Bido's increased care and attention is also visible in the final murder scene's stylish use of music and more aggressive and creative approaches
to editing. Had the entirety of the film been made with as much care as the final act then Watch Me When I Kill would, undeniably, have
been a good deal more interesting.
Unfortunately, as with the clunky post hoc storytelling of the opening acts, Bido tries to compensate for the film's insipid early acts by throwing
about as much cinematic and dramatic colour as he can. Indeed, the motivations for the murders are not really addressed until the final scene in
which we are treated to a heroic dose of exposition dealing with Nazis and collaboration and judicial corruption. The result is an experience not
dissimilar to drinking a cup of poorly-stirred instant soup; you slurp your way through weak and flavourless gruel and then suddenly you hit a
mine of salty, flavoursome goodness but because it comes after a bland and tepid cup of little more than water, the mixture seems overly salty
and weirdly unappetising in a way that would not have been the case had the whole cup been full of the stuff.
Watch Me When I Kill was Bido's first film and it is obvious, both from the film and the interesting interview he gives as a DVD extra,
that he approached the film with a crippling disdain for the genre it was a part of. In the interview, Bido says that at the time he was only
interested in art house films and only wanted to make a genre film in the hope that it would make a load of money and thereby open up more
interesting projects for him. This means that when Bido is called upon to make a nuts-and-bolts genre film, he childishly refuses to play ball,
limiting himself to reinventing the wheel by rolling out a number of genre clichés whilst protesting that the producers should have made
the earlier version of the script. Indeed, Watch Me When I Kill's chief problems are uneven direction and clunky storytelling and both
of these are clearly the fault of Bido (who also got a co-writer credit for the film), which is frustrating as Pani and Tedesco form an intriguing
screen couple who could have made a lot more of their parts had they been given a bit more to work with.

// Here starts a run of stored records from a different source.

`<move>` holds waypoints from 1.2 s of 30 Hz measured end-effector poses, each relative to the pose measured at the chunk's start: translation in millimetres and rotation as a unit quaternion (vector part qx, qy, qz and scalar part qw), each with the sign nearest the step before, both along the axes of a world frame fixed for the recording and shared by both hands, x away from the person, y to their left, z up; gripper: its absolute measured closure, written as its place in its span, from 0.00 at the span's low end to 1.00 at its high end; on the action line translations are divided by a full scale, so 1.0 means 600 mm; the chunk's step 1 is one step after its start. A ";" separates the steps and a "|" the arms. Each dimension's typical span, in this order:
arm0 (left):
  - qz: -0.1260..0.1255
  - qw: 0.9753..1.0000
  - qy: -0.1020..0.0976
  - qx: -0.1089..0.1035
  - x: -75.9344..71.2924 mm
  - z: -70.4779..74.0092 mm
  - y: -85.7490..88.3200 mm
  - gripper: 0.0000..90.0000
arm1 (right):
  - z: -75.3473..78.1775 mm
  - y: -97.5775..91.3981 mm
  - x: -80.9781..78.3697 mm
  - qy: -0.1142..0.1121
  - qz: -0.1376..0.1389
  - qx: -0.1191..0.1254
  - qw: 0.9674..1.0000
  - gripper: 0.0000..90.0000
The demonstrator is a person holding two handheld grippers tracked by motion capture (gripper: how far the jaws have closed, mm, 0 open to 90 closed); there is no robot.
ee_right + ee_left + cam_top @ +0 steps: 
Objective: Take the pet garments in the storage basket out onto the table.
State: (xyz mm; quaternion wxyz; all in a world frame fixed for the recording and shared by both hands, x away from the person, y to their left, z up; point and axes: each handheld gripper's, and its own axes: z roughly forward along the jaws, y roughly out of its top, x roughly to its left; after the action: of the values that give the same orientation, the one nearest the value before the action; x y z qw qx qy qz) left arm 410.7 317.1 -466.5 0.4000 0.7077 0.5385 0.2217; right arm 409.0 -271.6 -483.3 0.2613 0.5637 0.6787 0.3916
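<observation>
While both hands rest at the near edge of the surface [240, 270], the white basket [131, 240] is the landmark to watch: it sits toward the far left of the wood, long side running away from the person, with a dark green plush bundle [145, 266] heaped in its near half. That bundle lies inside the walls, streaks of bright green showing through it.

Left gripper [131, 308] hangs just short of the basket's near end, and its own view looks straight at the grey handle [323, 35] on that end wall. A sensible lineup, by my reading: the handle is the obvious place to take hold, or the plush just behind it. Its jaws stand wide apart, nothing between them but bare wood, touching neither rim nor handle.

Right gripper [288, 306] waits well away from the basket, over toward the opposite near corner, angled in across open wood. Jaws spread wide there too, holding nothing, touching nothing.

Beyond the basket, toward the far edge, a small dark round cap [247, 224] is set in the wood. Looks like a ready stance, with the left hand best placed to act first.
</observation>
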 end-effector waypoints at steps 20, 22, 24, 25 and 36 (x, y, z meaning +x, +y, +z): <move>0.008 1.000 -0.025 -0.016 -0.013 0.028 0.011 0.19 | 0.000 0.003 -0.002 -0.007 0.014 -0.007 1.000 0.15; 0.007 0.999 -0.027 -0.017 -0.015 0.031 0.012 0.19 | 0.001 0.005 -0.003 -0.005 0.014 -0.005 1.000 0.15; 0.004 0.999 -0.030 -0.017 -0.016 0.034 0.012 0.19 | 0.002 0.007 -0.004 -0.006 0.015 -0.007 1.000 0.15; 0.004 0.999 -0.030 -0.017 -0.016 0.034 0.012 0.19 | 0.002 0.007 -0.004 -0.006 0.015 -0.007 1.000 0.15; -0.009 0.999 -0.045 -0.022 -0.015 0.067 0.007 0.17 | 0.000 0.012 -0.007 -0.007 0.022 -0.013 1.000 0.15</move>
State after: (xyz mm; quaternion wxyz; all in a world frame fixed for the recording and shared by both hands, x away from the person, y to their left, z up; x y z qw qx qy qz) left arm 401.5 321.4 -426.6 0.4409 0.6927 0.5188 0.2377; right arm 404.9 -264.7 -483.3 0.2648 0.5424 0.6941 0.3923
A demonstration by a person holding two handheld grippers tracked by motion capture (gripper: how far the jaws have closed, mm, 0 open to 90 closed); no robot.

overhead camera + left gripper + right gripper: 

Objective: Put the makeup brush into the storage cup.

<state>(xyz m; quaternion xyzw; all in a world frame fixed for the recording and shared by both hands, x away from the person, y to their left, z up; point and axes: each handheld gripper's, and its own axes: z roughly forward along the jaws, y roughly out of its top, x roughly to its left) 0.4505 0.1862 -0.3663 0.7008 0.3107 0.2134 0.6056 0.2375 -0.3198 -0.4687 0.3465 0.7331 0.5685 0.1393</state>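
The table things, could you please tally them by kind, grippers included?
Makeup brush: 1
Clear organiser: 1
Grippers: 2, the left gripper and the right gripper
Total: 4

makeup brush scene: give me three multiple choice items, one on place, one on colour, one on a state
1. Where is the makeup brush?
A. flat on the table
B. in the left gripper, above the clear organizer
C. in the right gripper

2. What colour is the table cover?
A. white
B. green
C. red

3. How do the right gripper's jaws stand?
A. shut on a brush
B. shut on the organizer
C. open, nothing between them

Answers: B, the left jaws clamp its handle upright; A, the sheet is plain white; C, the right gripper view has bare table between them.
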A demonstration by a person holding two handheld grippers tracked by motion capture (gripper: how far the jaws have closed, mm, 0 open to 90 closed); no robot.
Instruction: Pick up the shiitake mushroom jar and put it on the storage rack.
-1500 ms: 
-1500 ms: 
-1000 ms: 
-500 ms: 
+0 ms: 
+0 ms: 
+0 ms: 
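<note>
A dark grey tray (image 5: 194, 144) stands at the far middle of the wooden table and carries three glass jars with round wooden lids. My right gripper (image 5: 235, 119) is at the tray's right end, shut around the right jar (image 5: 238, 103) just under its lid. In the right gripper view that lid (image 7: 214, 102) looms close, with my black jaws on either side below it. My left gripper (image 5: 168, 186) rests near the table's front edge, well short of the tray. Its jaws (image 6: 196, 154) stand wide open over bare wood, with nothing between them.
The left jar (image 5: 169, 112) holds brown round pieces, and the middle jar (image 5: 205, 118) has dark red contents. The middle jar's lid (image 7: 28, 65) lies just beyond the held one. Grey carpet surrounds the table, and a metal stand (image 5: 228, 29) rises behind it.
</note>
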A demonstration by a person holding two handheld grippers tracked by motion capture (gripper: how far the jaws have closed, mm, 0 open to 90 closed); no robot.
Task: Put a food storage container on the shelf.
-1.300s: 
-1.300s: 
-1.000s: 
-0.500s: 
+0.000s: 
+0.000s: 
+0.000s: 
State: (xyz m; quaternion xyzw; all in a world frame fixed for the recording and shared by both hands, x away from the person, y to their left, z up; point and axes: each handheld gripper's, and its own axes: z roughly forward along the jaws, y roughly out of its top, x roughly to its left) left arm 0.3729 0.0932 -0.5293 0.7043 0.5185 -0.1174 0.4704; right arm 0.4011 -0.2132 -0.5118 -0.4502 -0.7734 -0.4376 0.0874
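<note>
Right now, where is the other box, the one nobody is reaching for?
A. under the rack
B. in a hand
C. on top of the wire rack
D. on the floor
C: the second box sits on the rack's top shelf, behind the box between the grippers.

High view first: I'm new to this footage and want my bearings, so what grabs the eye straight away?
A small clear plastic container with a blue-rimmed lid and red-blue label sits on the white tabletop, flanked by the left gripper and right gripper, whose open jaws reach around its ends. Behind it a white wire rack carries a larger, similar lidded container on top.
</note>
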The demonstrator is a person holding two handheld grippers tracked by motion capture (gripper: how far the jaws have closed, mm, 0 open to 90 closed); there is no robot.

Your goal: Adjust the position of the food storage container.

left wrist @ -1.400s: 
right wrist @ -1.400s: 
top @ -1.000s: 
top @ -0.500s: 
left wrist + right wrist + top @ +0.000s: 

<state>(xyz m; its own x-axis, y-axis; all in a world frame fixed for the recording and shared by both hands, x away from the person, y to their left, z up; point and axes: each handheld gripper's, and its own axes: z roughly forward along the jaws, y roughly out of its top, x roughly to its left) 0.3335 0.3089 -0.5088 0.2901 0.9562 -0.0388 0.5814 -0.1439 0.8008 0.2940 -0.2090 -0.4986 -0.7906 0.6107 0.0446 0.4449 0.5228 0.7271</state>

As with other Shameless releases, Watch Me When I Kill comes with a load of colourful trailers for their other films, and what is rather
charitably called a 'commentary track' but is actually a series of comments that pop up on screen using the subtitle technology built into the
DVD. What is regrettable though is the fact that the DVD does not include the original dialogue, only the dubbed version. Given that, unlike
Who Saw Her Die?, the film has an all-Italian cast one assumes that it was originally released in Italian, but this is only a minor quibble
as part of the charm of exploitation films of this era are the weirdly transatlantic accents of the people doing the voiceovers.